Narayanan Nair in paragraph in the following words:
"Section 11 of C.P.C. embodies the rule of conclusiveness as evidence or bars as a plea of an issue tried in an earlier suit founded on a plaint in which the matter is directly and substantially in issue and became final. In a later suit between the same parties or their privies in a competent Court to try such subsequent suit in which the issue has been directly and substantially raised and decided in the judgment and decree in the former suit would operate as res judicata. Section 11 does not create any right or interest in the property, but merely operates as a bar to try the same issue once over. In to her words, it aims to prevent multiplicity of the proceedings and accords finality to an issue, which directly and substantially had arisen in the former suit between the same parties of their privies, decided and became final, so that parties are not vexed twice over, vexatious litigation would be put to an end and the valuable time of the Court is saved. It is based on public policy, as well as private justice. They would apply, therefore, to all judicial proceedings whether civil or otherwise. It equally applies to quasi-judicial proceedings of the tribunals other than the civil Courts."

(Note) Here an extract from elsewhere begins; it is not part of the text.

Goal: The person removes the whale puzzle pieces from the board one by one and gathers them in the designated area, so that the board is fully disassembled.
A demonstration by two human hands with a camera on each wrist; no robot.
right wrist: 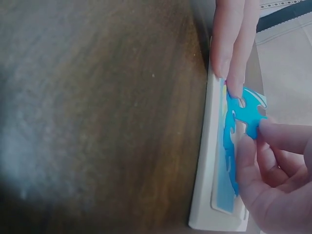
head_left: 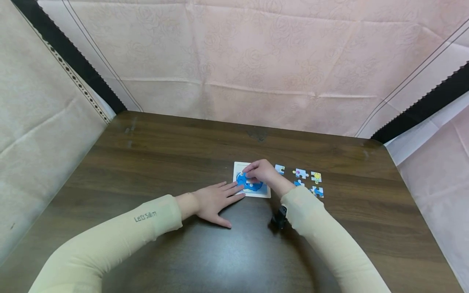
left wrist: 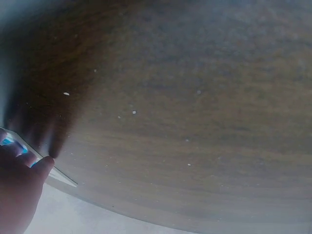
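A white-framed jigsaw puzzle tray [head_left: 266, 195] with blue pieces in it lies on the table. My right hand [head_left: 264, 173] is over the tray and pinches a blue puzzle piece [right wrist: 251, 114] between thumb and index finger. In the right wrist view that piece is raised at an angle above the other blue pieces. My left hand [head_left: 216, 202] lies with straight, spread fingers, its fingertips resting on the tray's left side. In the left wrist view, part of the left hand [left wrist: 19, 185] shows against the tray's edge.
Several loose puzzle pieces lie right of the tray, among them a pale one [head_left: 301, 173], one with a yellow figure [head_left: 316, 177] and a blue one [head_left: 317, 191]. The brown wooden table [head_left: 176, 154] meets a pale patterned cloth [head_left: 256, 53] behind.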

27. Same was the view expressed in the case of Marwari Kumhar and Ors. v. Bhagwanpuri Guru Ganeshpuri and Anr. , which is reproduced hereinbelow:
"In this case there is the additional factor that the factum of there being such a judgment was not denied. The respondents did not contended that the copy which had been produced was not the correct copy. All that the Ist respondent had pleaded was that the earlier judgment was not binding on him. The respondents were parties to the earlier proceedings. The 1st respondent was properly represented by his mother, the 2nd respondent. The earlier suit had been hotly contested. The earlier judgment was, therefore, binding on bothy the respondents. In the earlier judgment it had clearly been held that the title to the property vested int he appellants. It was held that Ganeshpuri and the respondents were merely pujaris. The judgment attained finality n 7-5-1948 when in the second appeal the decree was confirmed. Thus up to 7-5-1948 the respondents were in possession merely as pujaris. Their claim to title, through Ganeshpuri, had bene negatived by a competent court. That finding was binding on the respondents. Both the firs appellate court and the second appellate court failed to appreciate that on principles of res judicata the respondents were precluded from denying the appellants title to the suit property. They were precluded from claiming that they had acquired title by adverse possession through Ganeshpuri..."

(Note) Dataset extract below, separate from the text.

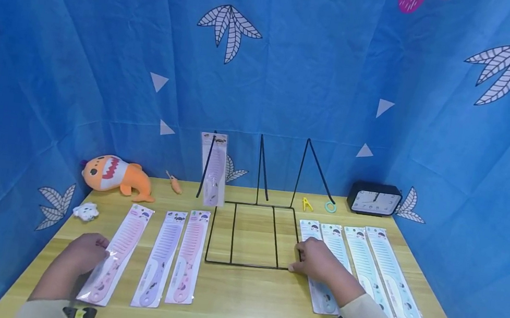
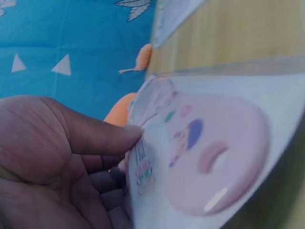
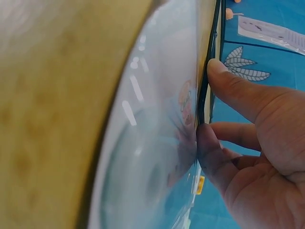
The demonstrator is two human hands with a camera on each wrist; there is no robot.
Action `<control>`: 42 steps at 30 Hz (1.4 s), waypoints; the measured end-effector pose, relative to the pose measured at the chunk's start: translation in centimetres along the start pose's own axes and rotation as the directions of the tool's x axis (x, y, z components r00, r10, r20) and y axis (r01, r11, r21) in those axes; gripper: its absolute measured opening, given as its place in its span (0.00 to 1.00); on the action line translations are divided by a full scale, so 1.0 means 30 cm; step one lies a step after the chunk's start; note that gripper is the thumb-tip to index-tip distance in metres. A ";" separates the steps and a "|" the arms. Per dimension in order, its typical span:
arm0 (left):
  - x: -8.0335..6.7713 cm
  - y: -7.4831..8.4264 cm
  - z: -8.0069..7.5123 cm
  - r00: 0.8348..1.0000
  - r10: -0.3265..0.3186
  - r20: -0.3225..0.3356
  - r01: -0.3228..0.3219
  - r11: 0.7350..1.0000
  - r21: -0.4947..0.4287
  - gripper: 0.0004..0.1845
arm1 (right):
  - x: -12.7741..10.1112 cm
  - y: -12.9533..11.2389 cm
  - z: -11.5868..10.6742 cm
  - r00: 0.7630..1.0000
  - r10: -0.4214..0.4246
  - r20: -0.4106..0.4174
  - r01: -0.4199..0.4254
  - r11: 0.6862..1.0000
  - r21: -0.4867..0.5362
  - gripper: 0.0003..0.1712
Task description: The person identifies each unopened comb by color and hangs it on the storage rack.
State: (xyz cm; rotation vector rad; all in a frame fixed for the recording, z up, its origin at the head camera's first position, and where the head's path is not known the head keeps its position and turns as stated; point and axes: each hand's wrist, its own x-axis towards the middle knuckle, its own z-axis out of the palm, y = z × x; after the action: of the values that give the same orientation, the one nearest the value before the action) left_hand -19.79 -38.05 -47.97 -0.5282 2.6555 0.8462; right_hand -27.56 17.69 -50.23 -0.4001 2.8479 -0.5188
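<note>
Here, readable clock numerals [image 1: 376, 207], illegible comb labels [image 2: 145, 175].

A light wood-grain table [image 1: 243, 304] carries a black wire rack's rectangular base [image 1: 246, 265]. Left of it lie a purple comb [image 1: 160, 261] and a pink comb [image 1: 186, 261] in clear flat packs; right, four packaged pale-blue combs [image 1: 390, 271]. Toward the back: an orange plush shark [image 1: 113, 174], small orange toy [image 1: 174, 184], white figurine [image 1: 86, 211], yellow A-shaped clip [image 1: 307, 205], turquoise ring [image 1: 326, 208] and black rectangular clock [image 1: 374, 203].
</note>
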 end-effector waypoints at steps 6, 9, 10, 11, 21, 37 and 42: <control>0.007 -0.016 -0.065 0.997 0.064 0.046 -0.064 0.998 0.001 0.21 | 0.001 0.002 0.002 1.000 -0.001 -0.005 0.001 1.000 -0.004 0.39; 0.001 -0.010 -0.089 0.995 0.084 0.045 -0.083 0.996 -0.023 0.22 | 0.001 0.004 0.003 1.000 -0.001 -0.006 0.001 1.000 -0.009 0.39; -0.002 -0.007 -0.095 0.995 0.088 0.043 -0.086 0.995 -0.044 0.22 | 0.002 0.004 0.004 1.000 -0.002 -0.006 0.002 1.000 -0.009 0.39; -0.006 -0.002 -0.100 0.995 0.088 0.042 -0.085 0.994 -0.070 0.21 | 0.003 0.005 0.004 1.000 -0.003 -0.006 0.003 1.000 -0.009 0.39; -0.048 -0.002 -0.140 0.957 0.287 0.048 -0.247 0.890 -0.384 0.14 | 0.002 0.002 0.005 1.000 0.000 0.003 0.000 1.000 -0.005 0.38; -0.160 0.167 -0.054 0.626 0.775 -0.083 -0.692 0.504 -0.518 0.11 | -0.003 0.001 -0.002 1.000 -0.015 0.000 0.015 1.000 0.003 0.37; -0.186 0.261 -0.002 0.617 0.778 -0.118 -0.728 0.508 -0.460 0.07 | -0.001 0.000 -0.001 1.000 -0.014 0.000 0.014 1.000 0.003 0.37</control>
State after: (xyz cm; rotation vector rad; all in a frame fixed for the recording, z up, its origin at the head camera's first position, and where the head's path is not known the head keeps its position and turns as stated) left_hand -18.22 -30.75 -41.92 0.6928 2.5117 1.7283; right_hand -27.53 17.72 -50.20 -0.4199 2.8460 -0.5263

28. In other words either in the earlier decision the parties should be common or they shall be holding under the same title of the parties which were before the court. Herein the position as already referred to above is different. Plaintiffs 3 and 4 are claiming themselves to be the trustees of plaintiff No. 1. They were not parties to arbitration agreement. The rights of the trustees as already referred to above are different and cannot be merged with that of the individual rights that a person may have. In that view of the mater when there were not parties as trustees to the arbitration agreement (some of them not even parties), the decision of the arbitrator which has been made a rule of the court and decree passed will not operate as res judicata so as to bind the plaintiff vis-a-vis the nature of the suit that has been filed an they claim that they are the trustees and not the defendants 1 to 4. Issue is decided in favor of the plaintiffs.
29. Keeping in view the findings referred to above it is directed that it be listed before the regular bench on 5th February, 2002 for further directions.